Esse sistema é capaz de enviar todas as informações que são captadas para um central de informações que organiza esses dados e auxilia no desenvolvimento de cartões de ponto e do holerite ao final do mês.

A gestão de jornada é mantida sem que para isso o empregado necessite se apresentar à sede da empresa diariamente ou que um novo relógio de ponto seja obtido para ser instalado em pátios de obras, o que exigiria gastos bem maiores da empresa.

Ao adotar um sistema digital de ponto o controle dos empregados da construção civil se torna seguro e possível. Ele pode ser aplicado em outras situações, como em home Office ou necessidade de viagem à trabalho pelo colaborador.

Os dados não são perdidos, as exigências legais são cumpridas e o trabalho do setor de departamento humano é facilitado pela exclusão de tarefas burocráticas que podem ser automatizadas.

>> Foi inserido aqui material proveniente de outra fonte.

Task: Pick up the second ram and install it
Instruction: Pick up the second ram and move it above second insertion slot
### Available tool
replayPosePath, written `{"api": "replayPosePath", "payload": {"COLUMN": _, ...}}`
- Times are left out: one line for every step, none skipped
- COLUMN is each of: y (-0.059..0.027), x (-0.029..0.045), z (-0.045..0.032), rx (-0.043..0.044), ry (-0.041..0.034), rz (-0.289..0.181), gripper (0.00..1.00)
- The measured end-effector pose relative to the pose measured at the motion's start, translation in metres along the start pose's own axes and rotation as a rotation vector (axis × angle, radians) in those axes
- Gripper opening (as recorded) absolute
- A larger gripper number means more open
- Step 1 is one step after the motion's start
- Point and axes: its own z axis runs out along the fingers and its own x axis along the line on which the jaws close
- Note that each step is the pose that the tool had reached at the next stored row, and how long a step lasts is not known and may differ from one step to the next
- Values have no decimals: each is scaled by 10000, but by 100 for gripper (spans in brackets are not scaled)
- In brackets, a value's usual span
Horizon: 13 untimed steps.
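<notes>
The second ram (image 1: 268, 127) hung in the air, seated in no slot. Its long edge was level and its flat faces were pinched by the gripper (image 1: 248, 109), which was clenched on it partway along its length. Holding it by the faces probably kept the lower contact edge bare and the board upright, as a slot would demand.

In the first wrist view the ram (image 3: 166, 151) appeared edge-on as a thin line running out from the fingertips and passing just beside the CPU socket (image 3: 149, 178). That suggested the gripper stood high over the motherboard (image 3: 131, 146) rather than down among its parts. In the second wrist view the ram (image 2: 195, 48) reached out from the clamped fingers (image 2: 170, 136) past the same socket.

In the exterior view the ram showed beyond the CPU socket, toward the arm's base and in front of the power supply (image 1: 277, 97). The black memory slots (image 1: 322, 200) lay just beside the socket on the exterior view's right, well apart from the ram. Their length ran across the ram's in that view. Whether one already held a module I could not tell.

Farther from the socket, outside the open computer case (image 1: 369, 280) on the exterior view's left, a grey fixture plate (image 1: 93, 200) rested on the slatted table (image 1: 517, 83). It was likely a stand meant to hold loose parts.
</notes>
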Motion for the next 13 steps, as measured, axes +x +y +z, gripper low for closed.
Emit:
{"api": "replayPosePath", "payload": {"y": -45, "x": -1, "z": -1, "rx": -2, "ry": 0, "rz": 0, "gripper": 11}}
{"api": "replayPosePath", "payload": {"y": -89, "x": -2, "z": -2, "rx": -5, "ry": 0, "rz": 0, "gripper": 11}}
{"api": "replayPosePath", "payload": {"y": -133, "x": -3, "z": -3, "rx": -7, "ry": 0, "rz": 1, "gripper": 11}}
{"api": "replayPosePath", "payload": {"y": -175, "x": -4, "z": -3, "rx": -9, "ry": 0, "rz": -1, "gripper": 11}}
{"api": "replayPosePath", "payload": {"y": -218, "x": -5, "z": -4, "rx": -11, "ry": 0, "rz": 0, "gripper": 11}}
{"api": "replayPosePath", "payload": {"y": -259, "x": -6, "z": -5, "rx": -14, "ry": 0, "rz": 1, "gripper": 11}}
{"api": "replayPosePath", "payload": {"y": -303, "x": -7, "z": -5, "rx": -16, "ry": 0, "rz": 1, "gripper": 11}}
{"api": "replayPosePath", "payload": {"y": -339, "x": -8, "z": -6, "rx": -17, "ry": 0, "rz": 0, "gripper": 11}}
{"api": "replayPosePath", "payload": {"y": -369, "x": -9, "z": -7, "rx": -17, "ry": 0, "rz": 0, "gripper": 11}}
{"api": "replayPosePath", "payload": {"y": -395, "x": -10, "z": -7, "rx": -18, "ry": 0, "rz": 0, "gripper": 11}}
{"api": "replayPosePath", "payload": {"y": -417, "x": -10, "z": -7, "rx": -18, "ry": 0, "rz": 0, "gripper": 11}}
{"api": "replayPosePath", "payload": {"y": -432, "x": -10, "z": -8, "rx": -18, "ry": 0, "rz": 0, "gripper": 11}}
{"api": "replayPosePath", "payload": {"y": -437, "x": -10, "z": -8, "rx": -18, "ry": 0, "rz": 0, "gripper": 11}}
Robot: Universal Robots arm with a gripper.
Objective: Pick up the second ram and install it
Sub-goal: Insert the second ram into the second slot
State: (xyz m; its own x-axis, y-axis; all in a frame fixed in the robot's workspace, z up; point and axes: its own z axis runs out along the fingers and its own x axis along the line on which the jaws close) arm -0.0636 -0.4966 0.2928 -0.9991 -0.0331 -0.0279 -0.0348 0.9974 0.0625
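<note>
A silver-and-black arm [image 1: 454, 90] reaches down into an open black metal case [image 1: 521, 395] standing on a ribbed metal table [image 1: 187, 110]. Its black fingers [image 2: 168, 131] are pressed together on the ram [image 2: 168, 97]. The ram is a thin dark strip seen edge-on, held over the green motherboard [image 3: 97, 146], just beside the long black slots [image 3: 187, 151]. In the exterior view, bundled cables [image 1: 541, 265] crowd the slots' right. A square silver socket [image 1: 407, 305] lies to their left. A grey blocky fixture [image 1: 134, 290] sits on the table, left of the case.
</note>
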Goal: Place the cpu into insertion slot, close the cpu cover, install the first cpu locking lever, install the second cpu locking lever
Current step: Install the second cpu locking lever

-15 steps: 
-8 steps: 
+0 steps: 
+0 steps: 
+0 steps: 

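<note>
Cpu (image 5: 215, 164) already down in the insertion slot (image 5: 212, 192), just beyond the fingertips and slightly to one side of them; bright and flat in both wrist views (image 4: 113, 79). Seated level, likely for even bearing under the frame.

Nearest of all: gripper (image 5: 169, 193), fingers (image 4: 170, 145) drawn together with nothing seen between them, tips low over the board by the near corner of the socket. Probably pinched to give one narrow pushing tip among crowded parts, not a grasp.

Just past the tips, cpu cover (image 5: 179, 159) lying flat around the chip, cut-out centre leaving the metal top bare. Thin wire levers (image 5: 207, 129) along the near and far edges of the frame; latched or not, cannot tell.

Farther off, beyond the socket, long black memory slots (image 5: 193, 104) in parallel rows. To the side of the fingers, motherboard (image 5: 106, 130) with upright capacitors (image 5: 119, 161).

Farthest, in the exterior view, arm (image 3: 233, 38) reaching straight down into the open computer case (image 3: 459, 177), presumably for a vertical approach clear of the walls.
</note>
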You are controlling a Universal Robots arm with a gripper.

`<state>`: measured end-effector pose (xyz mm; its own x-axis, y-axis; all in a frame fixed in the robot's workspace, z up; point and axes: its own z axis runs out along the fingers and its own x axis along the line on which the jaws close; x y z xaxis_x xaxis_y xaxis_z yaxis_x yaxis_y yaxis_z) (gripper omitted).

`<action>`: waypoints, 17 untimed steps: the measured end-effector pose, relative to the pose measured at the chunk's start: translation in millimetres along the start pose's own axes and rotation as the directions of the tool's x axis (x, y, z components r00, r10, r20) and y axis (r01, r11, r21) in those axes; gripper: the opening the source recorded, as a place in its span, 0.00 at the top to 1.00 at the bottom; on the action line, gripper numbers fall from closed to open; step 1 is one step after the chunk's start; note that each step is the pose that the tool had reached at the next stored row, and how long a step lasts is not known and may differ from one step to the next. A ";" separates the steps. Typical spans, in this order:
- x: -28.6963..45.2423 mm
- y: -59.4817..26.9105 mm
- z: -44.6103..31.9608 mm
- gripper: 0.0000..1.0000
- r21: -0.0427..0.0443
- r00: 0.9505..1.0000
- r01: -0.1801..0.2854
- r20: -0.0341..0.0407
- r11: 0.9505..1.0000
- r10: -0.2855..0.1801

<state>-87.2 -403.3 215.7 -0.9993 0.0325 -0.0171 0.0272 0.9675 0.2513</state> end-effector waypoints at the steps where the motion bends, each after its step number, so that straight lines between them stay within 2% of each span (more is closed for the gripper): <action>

Outros pontos que devem ser ressaltados na adoção de um sistema digital de ponto é a capacidade de adaptação aos diversos cenários em que ele pode ser aplicado. Além das conhecidas opções de registro de jornada pela biometria digital, a jornada pode ser controlada pela biometria facial.

Não deixe de considerar a adoção desse tipo de sistema que permite que mesmo em situações como o trabalho da construção civil as horas laboradas sejam devidamente controladas, o labor extraordinário quitado de forma correta e o cumprimento da obrigação de gestão de jornada dos empregados.